The state Superior Court denied Brian Skipper's appeal this week, even though it agreed with one of his claims that a county judge made an error during his March 2012 trial.

Skipper, 39, is serving a 1 1/12- to 10-year sentence in the state prison at Mercer on indecent assault convictions.

He originally was charged with molesting three intellectually disabled students. The charges involving one student were dismissed, however, and the jury acquitted Skipper of molesting one of the other pupils.

His convictions were on charges lodged in 2010 that he had repeatedly fondled an 18-year-old boy he was supervising in the intermediate unit's Preparation for Adult Life vocational training program. The teen accused Skipper of massaging his nipples and grabbing his genitals.

The teen testified that on one occasion, Skipper fondled him after ordering him to go into a bathroom and open his pants.

In his appeal, Skipper argued that county Judge Linda K.M. Ludgate improperly allowed hearsay testimony to be introduced during his trial under the state Tender Years Act, which allows such testimony when crime victims are 12 or younger.

That decision wrongly extended the Tender Years Act to cases involving intellectually disabled people who are older than 12, an expansion that was never specified by the state Legislature, Skipper contended.

According to court testimony, the teen in Skipper's case had the mental capacity of a 12- or 13-year-old.

Superior Court Judge Christine L. Donohue agreed in her court's opinion on Skipper's appeal that Ludgate shouldn't have invoked the Tender Years Act in allowing the hearsay testimony. However, Donohue noted that such testimony was still admissible because it promptly caused others to report the abuse to authorities.

Donohue also rejected Skipper's claim that the teen shouldn't have been allowed to testify against him because his accuser hears voices that tell him to do bad things.

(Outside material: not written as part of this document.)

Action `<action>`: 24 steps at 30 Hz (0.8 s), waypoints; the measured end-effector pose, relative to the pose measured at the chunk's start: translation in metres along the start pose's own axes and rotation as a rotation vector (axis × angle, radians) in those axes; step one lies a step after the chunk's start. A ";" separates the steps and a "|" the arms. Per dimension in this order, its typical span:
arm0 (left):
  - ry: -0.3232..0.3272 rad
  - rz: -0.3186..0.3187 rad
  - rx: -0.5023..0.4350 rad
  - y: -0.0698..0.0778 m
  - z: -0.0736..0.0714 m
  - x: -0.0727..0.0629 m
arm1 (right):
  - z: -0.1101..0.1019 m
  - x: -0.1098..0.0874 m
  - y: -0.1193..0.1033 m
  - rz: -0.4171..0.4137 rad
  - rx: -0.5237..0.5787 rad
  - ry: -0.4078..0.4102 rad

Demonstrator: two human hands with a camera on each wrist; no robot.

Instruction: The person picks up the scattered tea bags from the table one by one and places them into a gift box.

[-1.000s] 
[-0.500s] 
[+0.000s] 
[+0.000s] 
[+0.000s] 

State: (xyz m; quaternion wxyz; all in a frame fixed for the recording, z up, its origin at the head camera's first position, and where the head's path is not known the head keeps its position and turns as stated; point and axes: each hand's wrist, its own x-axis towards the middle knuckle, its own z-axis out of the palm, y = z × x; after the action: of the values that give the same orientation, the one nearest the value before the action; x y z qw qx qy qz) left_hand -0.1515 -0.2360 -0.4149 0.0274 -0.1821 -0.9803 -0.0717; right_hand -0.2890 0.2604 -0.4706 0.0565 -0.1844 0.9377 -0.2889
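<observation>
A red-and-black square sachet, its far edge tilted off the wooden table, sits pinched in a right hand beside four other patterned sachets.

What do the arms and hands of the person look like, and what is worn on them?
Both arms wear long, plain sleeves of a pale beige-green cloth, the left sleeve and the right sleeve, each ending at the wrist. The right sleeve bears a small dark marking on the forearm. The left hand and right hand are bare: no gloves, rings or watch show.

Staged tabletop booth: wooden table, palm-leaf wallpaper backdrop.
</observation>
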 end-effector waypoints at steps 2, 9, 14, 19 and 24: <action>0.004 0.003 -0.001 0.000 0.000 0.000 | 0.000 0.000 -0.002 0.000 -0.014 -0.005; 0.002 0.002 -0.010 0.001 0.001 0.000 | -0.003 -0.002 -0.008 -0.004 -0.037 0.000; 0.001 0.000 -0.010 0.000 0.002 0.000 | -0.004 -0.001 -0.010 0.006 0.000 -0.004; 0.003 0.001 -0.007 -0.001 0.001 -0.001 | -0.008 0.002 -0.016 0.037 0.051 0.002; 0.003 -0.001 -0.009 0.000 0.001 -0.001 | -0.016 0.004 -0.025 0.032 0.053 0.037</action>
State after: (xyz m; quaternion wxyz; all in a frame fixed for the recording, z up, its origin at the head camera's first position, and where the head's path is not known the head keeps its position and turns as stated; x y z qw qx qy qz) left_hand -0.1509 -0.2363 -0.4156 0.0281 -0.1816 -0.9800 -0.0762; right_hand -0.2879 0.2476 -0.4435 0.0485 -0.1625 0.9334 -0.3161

A psychiatric expert called by prosecutors concluded that the teen was competent to testify, the state judge noted.

Other claims by Skipper that he wasn't allowed to question witnesses who would have undermined the teen's credibility, that Ludgate showed "a clear display of hostility" toward him, and that the evidence didn't warrant his conviction were rejected by the state court as well.

Besides sending him to prison, Ludgate labeled Skipper as a sexually violent predator under Megan's Law, meaning he will have to register with police for life and they will tell his neighbors about his convictions.